What you should give back is every line from the one containing "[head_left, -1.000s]" through the last line of the records below, word for word and without pictures.

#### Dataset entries
• • •
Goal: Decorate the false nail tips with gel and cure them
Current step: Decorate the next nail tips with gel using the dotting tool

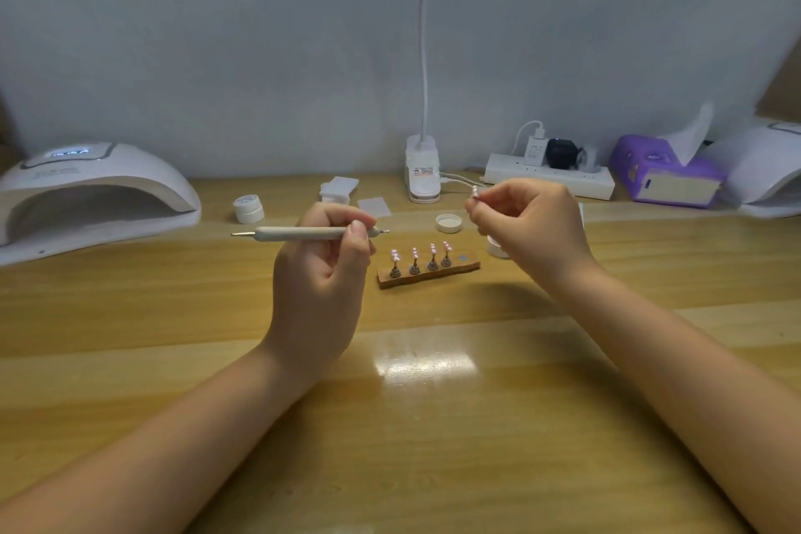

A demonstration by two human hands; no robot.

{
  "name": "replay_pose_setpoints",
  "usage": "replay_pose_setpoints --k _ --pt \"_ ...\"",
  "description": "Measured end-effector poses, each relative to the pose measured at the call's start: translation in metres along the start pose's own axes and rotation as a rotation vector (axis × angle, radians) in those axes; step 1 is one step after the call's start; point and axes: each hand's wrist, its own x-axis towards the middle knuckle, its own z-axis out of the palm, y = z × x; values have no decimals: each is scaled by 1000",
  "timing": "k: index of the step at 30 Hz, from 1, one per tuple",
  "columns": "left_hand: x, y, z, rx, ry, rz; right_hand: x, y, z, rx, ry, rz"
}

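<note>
Four pink false nail tips [419,252] upright on small metal stands, in a row along a wooden base strip [429,271] on the bench [433,425]; bare round spot at the strip's right end. A fifth nail tip [475,192] raised above the bench, well apart from the row. Slim white dotting pen [303,233] lying level in the air, metal tips at both ends. White curing lamp [93,191] far left, display lit. Small white gel pot [248,208] closed, near the lamp.
</note>
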Motion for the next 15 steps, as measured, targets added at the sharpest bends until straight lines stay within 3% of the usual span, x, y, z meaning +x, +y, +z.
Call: replay_pose_setpoints --k 4,15 --pt "-3 -7 0 11 -16 -53 4 17 -4 -179 -138 79" --pt "-7 -6 1 21 -52 -36 4 28 8 -333 -320 128"
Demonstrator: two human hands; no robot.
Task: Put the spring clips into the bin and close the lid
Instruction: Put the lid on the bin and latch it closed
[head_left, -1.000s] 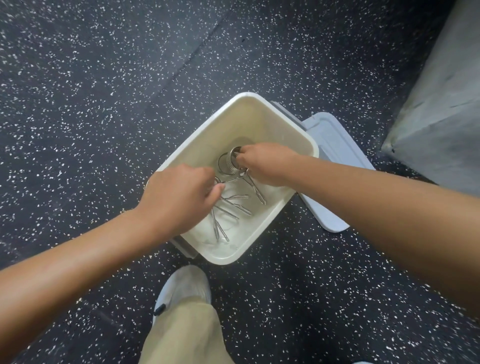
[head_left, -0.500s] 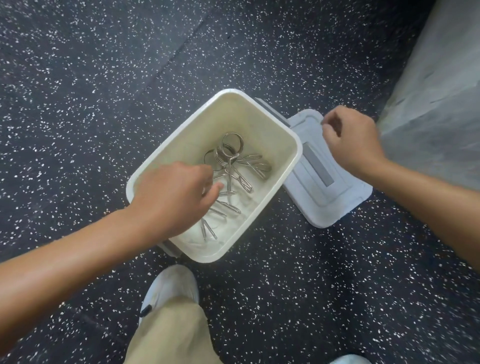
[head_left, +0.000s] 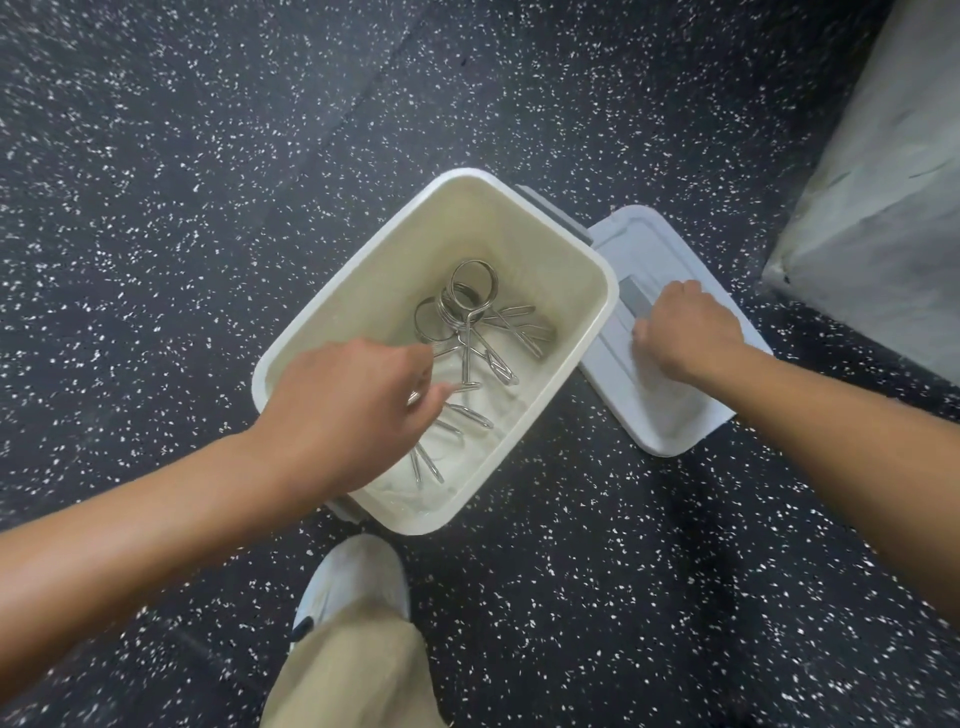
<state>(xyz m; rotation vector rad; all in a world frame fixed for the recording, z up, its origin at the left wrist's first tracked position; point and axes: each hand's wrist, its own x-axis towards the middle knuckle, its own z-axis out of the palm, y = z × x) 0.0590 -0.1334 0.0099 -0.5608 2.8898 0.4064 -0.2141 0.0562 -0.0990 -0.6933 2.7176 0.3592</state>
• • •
#### Completed exercise
[head_left, -1.000s] 
[head_left, -0.500s] 
[head_left, +0.000s] 
<state>(xyz m; rotation vector rad; all in a world frame fixed for the recording, z up, its origin at the left wrist's first tracked position; point and axes: each hand's wrist, its own x-axis towards the middle knuckle, its own z-axis out of the palm, y = z × x) 0.0590 -0.1334 0.0099 -0.5608 2.8898 0.4064 -0.2141 0.0562 -0.0990 -0.6933 2.7176 0.3592</state>

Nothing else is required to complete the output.